▼

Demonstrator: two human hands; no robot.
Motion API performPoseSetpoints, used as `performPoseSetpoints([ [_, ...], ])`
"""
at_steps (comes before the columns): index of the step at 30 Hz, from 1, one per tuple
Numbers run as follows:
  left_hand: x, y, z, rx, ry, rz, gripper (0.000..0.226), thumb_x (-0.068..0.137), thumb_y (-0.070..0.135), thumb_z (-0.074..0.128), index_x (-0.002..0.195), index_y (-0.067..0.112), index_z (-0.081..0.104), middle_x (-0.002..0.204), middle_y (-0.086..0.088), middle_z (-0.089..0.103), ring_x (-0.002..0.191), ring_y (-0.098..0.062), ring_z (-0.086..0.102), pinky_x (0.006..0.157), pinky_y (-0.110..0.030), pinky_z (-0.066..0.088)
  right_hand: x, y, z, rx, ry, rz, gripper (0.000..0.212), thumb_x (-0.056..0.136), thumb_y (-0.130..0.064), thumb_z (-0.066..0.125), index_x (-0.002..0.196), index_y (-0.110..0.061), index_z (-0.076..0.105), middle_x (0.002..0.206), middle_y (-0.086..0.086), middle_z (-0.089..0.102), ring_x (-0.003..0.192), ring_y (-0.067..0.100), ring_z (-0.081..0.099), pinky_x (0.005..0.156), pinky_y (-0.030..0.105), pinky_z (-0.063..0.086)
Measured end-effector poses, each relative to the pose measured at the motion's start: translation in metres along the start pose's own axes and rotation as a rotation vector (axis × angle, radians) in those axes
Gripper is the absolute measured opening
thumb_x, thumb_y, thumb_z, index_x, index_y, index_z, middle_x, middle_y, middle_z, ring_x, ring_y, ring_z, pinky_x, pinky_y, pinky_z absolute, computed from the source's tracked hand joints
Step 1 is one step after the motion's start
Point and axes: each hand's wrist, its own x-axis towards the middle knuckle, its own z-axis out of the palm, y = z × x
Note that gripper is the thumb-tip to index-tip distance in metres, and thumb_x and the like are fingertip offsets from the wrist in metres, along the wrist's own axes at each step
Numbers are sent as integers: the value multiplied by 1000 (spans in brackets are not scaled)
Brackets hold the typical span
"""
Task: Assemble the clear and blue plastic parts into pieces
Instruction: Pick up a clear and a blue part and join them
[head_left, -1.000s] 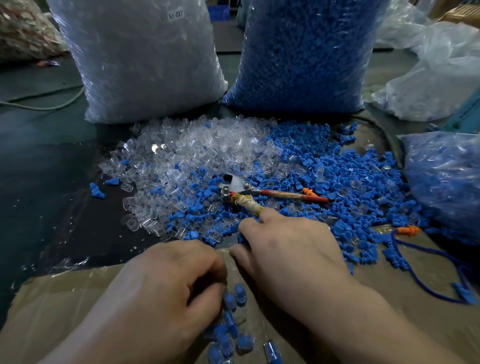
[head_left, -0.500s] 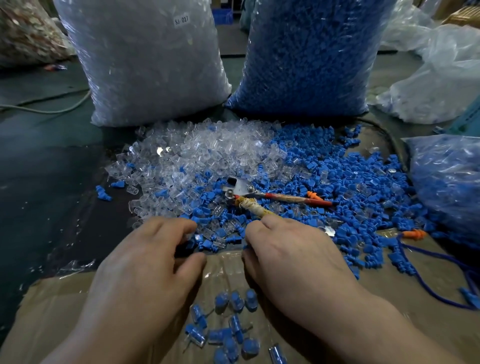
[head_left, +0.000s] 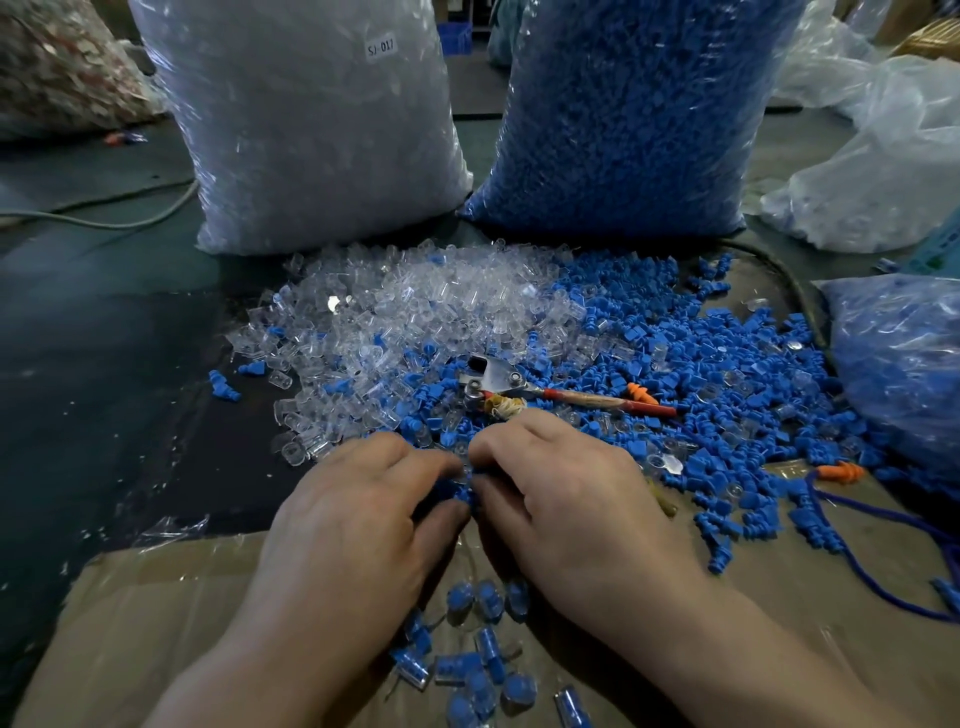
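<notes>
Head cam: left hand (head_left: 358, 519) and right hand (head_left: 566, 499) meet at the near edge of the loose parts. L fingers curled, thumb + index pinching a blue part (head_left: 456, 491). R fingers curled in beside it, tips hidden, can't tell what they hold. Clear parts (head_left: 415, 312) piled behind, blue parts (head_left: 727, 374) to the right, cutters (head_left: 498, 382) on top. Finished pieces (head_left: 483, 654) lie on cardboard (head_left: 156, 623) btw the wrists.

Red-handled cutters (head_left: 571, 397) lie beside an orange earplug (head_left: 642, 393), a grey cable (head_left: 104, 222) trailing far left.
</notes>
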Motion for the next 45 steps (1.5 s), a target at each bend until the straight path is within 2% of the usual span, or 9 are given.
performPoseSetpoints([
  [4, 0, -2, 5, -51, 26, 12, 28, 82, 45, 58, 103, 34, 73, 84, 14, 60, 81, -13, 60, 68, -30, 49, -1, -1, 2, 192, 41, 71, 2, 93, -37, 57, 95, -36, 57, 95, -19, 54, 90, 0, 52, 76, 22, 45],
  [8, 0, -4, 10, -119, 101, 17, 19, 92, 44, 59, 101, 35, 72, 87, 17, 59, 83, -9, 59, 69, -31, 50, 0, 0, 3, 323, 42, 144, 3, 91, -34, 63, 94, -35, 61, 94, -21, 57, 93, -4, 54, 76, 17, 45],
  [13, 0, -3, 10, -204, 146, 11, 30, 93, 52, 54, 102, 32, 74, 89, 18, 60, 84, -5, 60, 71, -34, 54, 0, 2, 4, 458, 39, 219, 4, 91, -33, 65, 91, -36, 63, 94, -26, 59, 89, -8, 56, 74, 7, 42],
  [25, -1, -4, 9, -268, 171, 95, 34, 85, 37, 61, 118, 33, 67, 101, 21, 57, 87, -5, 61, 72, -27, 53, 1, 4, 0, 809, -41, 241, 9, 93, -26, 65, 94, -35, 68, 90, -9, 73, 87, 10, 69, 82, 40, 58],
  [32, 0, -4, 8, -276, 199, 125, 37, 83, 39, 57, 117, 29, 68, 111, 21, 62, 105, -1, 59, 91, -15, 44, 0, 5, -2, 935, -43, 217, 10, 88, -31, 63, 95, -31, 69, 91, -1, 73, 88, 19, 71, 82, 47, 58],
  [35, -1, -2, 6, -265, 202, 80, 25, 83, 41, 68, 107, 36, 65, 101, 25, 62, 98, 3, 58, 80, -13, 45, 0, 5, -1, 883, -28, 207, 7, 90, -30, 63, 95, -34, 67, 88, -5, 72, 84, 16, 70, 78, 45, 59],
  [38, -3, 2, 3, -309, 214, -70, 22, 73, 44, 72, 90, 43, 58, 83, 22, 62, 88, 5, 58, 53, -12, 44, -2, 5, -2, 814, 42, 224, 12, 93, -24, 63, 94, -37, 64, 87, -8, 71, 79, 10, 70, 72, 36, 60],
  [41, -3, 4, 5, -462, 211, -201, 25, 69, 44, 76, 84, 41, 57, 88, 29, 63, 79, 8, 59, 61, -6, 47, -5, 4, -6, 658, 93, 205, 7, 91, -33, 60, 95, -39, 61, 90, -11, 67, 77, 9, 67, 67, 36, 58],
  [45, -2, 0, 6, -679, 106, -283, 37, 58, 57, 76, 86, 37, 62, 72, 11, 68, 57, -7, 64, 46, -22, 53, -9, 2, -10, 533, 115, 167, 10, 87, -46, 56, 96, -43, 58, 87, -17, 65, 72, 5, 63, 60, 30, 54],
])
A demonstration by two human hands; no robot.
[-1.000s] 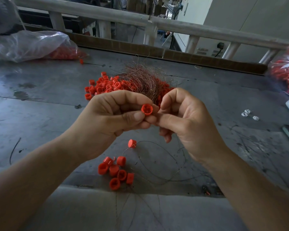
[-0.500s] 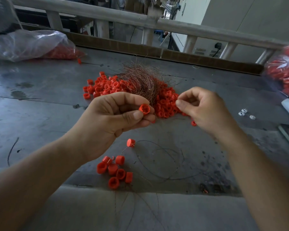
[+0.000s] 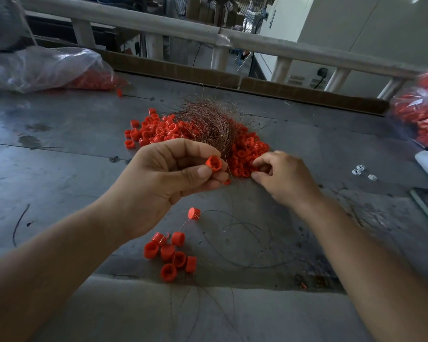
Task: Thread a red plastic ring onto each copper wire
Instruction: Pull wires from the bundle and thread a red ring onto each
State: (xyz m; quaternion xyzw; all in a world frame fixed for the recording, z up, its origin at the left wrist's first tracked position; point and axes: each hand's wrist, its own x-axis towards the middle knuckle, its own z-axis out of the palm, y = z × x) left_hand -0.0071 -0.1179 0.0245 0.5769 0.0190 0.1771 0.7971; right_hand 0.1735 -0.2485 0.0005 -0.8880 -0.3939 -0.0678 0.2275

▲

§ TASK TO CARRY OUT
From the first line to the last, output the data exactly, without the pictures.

§ WRITTEN REPLY
Demonstrator: two human hands; no robot.
Motion API performPoseSetpoints, used as `performPoseSetpoints([ [_, ...], ])`
"""
at_steps (comes before the columns): index of the step at 30 Hz, from 1, one per tuple
Numbers run as follows:
  left_hand: x, y, z, rx, ry, rz, gripper (0.000..0.226), thumb_x (-0.068..0.137), thumb_y (-0.070..0.135), thumb_z (-0.074..0.128), index_x (-0.002..0.195), index_y (-0.067..0.112), index_z (-0.081..0.104), middle_x (-0.002..0.204), middle_y (-0.086..0.088), middle_z (-0.089..0.103), ring_x (-0.002..0.191), ring_y (-0.098..0.062), ring_z (-0.086..0.102), pinky_x (0.006..0.157), pinky_y (-0.110..0.030), pinky_z (-0.066..0.088)
  right_hand: x, y, z, rx, ry, rz, gripper (0.000..0.212), thumb_x (-0.056..0.136), thumb_y (-0.130..0.064), thumb_z (-0.066..0.125), index_x (-0.002..0.196), index_y (-0.110..0.061), index_z (-0.076..0.105), middle_x (0.002..0.206), middle_y (-0.086..0.086), middle_z (-0.089..0.102), ring_x (-0.003..0.192), ring_y (-0.067..0.100), ring_z (-0.081..0.099), pinky_x (0.005..0.156), pinky_y (-0.030..0.105), pinky_z (-0.063..0.086)
Measured end-effector poses, each relative to the pose measured at the motion's start: translation in metres along the start pose's own axes and rotation as a rotation vector (axis × angle, radians) in those axes
Gripper is the absolute measured opening
thumb_x, thumb_y, thumb_z, index_x, index_y, index_z, middle_x, middle_y, middle_z, ring_x, ring_y, ring_z, pinky_x, pinky_y, pinky_z absolute, computed from the source's tracked hand joints
Step 1 is one step after the motion's start
Point and axes: each hand's wrist, its own x-axis towards the middle knuckle, its own z-axis out of the palm, y = z × x
Note that gripper is the thumb-tip to index-tip distance in metres, and thumb_x and the like are fingertip offsets from the wrist in metres, along the wrist's own axes at each step
Numbers are sent as integers: the value multiplied by 1000 (spans in brackets are not scaled)
Brackets hold the typical span
"""
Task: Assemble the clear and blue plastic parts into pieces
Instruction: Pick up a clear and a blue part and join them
[head_left, -1.000s] 
[head_left, -0.500s] 
[head_left, +0.000s] 
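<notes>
Head cam: left hand (head_left: 358, 519) and right hand (head_left: 566, 499) meet at the near edge of the loose parts. L fingers curled, thumb + index pinching a blue part (head_left: 456, 491). R fingers curled in beside it, tips hidden, can't tell what they hold. Clear parts (head_left: 415, 312) piled behind, blue parts (head_left: 727, 374) to the right, cutters (head_left: 498, 382) on top. Finished pieces (head_left: 483, 654) lie on cardboard (head_left: 156, 623) btw the wrists.

Red-handled cutters (head_left: 571, 397) lie beside an orange earplug (head_left: 642, 393), a grey cable (head_left: 104, 222) trailing far left.
</notes>
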Motion for the next 45 steps (1.5 s), a target at each bend until the straight path is within 2% of the usual span, or 9 are given.
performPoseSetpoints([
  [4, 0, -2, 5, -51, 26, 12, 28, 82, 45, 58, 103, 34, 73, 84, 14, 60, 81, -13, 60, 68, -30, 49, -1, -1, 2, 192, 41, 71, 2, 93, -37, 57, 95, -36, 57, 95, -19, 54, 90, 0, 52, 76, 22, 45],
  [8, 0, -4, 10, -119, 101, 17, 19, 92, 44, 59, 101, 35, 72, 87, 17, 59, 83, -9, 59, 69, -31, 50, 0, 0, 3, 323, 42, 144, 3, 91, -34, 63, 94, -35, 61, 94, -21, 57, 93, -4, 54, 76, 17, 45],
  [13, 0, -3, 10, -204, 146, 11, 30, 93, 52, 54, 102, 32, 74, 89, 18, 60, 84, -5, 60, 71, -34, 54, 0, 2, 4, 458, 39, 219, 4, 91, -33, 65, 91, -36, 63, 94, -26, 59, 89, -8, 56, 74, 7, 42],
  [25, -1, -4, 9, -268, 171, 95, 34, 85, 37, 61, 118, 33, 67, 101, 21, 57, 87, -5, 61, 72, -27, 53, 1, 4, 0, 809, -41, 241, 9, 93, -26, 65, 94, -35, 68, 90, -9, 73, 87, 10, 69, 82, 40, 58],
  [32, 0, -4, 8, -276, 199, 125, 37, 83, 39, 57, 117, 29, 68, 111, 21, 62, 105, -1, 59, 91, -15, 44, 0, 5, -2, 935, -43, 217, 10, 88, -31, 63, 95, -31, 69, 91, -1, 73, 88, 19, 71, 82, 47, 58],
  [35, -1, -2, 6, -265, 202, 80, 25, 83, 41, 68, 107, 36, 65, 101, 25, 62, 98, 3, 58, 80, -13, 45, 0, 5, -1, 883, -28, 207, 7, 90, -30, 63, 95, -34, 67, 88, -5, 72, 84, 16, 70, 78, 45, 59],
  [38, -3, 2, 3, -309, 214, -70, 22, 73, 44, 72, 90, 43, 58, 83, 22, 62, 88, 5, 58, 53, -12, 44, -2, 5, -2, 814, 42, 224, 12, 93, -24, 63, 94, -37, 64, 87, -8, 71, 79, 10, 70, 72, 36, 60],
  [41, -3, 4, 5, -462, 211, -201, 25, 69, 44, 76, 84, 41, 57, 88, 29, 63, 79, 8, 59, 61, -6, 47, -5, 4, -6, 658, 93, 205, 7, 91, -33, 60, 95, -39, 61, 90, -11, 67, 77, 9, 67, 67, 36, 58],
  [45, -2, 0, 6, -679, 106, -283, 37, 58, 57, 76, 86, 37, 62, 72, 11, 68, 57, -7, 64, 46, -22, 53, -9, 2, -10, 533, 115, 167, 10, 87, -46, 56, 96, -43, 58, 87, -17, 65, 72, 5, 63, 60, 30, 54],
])
A demonstration by two human hands; no robot.
[-1.000s] 
[-0.500s] 
[+0.000s] 
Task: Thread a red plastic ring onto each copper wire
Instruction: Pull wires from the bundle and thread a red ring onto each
State: (xyz m; quaternion xyzw; all in a world frame fixed for the recording, z up, its origin at the left wrist's first tracked position; point and axes: each hand's wrist, its own x-axis towards the middle knuckle, its own z-axis out of the palm, y = z × x) left_hand -0.0071 -0.1179 0.0245 0.5769 0.0190 0.1771 0.7971; right_hand 0.1735 -0.2485 0.0005 -0.8880 -0.3939 -0.0678 0.2275

Nothing remains to be written for this exercise.